Sampai di sini, alhamdulillah, saya diingatkan kembali dengan pertanyaan-pertanyaan mendasar yang menalikan pengetahuan dengan dunia dan perubahan nyata.

Wallahualam.

Baca juga:
>> Ironi Pengetahuan


2 komentar:

M. Faizi mengatakan...

Pertama: saya suka dengan istilah “makhluk akustik” .Apakah istilah ini baku?

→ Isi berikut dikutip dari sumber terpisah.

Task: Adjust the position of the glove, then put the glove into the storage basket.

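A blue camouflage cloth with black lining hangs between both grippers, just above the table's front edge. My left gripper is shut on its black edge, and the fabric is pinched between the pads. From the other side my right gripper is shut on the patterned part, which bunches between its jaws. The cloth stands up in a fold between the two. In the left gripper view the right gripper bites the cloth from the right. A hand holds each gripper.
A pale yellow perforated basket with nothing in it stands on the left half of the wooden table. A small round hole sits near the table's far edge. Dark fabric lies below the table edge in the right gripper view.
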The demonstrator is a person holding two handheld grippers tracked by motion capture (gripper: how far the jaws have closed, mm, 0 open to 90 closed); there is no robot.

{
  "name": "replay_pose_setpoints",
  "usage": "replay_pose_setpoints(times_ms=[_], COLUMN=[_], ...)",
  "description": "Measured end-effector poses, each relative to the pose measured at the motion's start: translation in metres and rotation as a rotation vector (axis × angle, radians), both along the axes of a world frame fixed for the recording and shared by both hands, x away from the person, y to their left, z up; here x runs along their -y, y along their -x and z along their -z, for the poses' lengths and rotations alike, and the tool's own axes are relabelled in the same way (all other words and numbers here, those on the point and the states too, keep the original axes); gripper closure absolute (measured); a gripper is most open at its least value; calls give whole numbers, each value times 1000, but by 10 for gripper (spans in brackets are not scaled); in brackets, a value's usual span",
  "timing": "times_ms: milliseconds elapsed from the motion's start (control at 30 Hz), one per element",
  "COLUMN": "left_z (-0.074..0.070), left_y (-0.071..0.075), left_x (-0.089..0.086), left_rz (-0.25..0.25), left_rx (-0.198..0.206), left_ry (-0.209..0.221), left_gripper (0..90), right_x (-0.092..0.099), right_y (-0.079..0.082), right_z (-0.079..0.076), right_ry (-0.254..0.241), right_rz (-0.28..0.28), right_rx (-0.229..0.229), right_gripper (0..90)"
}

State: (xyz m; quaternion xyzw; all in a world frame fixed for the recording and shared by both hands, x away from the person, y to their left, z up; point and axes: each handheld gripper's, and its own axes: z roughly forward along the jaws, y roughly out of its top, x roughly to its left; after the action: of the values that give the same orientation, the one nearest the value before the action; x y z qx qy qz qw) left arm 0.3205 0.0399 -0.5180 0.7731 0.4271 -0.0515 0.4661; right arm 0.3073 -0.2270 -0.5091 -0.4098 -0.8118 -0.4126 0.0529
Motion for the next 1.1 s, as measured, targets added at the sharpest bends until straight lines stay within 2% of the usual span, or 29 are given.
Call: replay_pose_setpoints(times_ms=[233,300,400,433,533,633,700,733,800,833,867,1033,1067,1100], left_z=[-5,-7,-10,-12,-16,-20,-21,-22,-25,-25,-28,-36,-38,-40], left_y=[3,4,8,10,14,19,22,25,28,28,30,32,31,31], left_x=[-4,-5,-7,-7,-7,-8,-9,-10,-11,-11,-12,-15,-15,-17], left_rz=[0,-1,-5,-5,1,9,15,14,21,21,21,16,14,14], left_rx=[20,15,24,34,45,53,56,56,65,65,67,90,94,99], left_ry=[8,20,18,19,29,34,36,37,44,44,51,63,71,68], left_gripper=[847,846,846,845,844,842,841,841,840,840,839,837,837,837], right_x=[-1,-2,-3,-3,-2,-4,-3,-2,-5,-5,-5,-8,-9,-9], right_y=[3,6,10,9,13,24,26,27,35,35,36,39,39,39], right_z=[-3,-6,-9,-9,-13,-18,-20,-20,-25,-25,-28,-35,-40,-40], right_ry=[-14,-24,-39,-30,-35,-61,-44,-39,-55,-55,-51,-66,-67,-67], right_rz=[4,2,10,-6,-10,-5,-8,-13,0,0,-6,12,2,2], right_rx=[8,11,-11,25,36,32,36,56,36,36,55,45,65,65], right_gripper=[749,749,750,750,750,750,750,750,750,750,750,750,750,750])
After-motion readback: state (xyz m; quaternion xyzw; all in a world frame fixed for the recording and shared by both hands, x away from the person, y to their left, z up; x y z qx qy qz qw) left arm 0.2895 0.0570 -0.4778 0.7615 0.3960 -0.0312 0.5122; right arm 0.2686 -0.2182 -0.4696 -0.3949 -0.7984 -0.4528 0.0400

Kedua: mengacu pada itu, saya teringat “Finding Nemo” dan filem “Madagascar 3” yang ceritanya “binatang yang ingin bebas”. Filem yang terakhir malah ekstrem, binatang lah yang justru memenjara polisinya

Betul sekali, dengan bertambahnya usia dan pengetahuan, kita akan punya padangan dan perspektif baru dalam melihat sesuatu, tentu jika kita mau terus mencari tahu dan belajar, termasuk melihat fenomena fauna dalam lingkungan terbatas (kebun binatang, sangkat, dll) yang dulu kita anggap senang di masa kecil, namun berubah menjadi sedih dalam situtasi yang berbeda, setelah kita dewasa. Itulah sudut pandang.

M Mushthafa mengatakan...

Istilah makhluk akustik itu disebutkan dalam film The Cove. Lumba-lumba punya kemampuan akustik yang luar biasa, bahkan bisa merasakan detak jantung orang yang ada di dekatnya.
Bisa jadi Madagascar 3 terilhami oleh George Orwell, penulis Animal Farm. Ada filmnya. Film kartun, tapi masih versi hitam-putih.